- Outfield/First baseman/Second baseman
- Born: August 19, 1948 (age 77) Cranston, Rhode Island, U.S.
- Bats: LeftThrows: Right

Teams
- Sagamore Canalmen (1965–1966); Yarmouth Indians (1967–1968); Harvard (1969–1971); Caldwell Cubs (1971); Quincy Cubs (1972);

Career highlights and awards
- 3x Cape Cod Baseball League All-Star; 1970 Ivy League batting champion;

= Dan DeMichele =

American baseball and ice hockey player

Daniel Frederick DeMichele (born August 19, 1948) is an American athlete who competed for the Harvard Crimson baseball and ice hockey teams. After graduating, he signed a contract with the Chicago Cubs and played two seasons in minor league baseball.

==High school==
DeMichele attended Cranston High School East, where he was the leading goal scorer for the school's 1964 state championship hockey team, that also included Joe Cavanagh and Curt Bennett. He then attended Vermont Academy.

==College==
===Hockey===
DeMichele attended Harvard College, where he and Cavanagh played on the first line of the freshman hockey team alongside Steve Owen. During their sophomore season, the Cavanagh–DeMichele–Owen line accounted for 67 goals. DeMichele started the 1969–70 season by scoring a hat-trick in the season opener against Dartmouth. He scored a goal in the championship game of the ECAC Christmas Hockey Tournament at the Boston Garden, but a fractured ankle kept him out of action for the next month. On March 7, he scored his second hat trick in a 9–0 victory over Yale. DeMichele scored 33 goals during his senior season, which was the third most in school history behind Bill and Bob Cleary (since passed by Lane MacDonald and Scott Fusco). He scored four goals in Harvard's 8–0 victory over Princeton. He scored a goal in Harvard's 7–4 win against Clarkson in the ECAC Hockey championship game. In the semifinals of the 1971 NCAA University Division men's ice hockey tournament, Harvard was upset by Minnesota 6–5 in overtime.

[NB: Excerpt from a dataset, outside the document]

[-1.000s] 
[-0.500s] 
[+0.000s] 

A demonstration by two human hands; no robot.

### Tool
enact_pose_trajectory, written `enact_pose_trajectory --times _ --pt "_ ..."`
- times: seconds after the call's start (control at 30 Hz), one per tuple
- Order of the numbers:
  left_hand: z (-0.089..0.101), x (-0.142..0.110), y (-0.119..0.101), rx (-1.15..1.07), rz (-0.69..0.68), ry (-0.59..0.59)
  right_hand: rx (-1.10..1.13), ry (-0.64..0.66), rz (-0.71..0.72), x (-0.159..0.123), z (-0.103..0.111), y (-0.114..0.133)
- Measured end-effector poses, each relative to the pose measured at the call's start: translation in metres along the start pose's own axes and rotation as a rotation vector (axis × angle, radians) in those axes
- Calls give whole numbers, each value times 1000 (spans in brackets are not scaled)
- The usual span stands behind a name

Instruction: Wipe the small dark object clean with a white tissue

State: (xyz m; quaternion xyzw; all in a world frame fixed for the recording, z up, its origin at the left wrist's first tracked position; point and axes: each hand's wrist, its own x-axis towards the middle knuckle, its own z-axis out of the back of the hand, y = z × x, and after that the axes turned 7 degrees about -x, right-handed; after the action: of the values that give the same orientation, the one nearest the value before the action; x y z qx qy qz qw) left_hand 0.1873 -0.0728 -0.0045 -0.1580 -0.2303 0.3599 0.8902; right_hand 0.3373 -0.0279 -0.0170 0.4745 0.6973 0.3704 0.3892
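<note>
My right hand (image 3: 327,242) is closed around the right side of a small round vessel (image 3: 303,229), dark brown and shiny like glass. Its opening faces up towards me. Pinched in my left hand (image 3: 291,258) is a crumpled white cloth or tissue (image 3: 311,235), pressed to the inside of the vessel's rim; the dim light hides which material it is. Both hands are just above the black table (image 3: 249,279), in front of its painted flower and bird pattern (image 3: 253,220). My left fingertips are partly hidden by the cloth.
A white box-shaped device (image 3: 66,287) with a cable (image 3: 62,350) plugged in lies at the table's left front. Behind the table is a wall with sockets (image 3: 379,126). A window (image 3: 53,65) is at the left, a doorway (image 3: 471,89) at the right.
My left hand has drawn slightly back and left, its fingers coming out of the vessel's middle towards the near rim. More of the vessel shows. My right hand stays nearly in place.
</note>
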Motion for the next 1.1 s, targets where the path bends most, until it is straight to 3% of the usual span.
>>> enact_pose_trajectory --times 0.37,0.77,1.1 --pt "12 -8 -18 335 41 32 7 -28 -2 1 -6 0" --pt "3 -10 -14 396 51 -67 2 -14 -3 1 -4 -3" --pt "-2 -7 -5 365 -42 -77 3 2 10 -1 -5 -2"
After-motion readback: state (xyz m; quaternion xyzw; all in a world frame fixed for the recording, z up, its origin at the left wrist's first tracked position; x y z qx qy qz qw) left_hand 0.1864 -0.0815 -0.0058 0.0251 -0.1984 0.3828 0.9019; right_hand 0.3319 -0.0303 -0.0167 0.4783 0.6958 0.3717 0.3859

Following his collegiate career, DeMichele played one season with the Braintree Hawks in the New England Hockey League (NEnHL) scoring 11 goals and registering 6 assists.

==Baseball==
DeMichele played four seasons (1965–68) in the Cape Cod Baseball League. He was a member of the Sagamore Canalmen team that won the 1965 league championship and led the league in consecutive hits in 1967 (53) and 1968 (43) as a member of the Yarmouth Indians. He is the only player in league history to be elected to the CCBL All-Star game at three different positions. He was drafted by the New York Mets in the 2nd round of the 1967 Major League Baseball draft.

As a junior, DeMichele batted .421 with five home runs and 10 doubles. His batting average was the highest by a Crimson player since 1922. He won the Ivy League batting title by hitting .477 in league competition. He batted .355 as a senior and helped lead the Crimson a Division I title and an appearance in the 1971 College World Series.

DeMichele signed with the Chicago Cubs on June 19, 1971 and was sent to their Pioneer League affiliate, the Caldwell Cubs. In 60 games with the Cubs, DeMichele batted .349 with 4 home runs and 28 RBI. The following season he played 104 games for the Quincy Cubs of the Midwest League, where he had a .304 batting average, 12 home runs, and 65 RBI.

==Honors==
DeMichele was elected to the Harvard Varsity Club Hall of Fame in 1995 and the Cape Cod Baseball League Hall of Fame in 2012.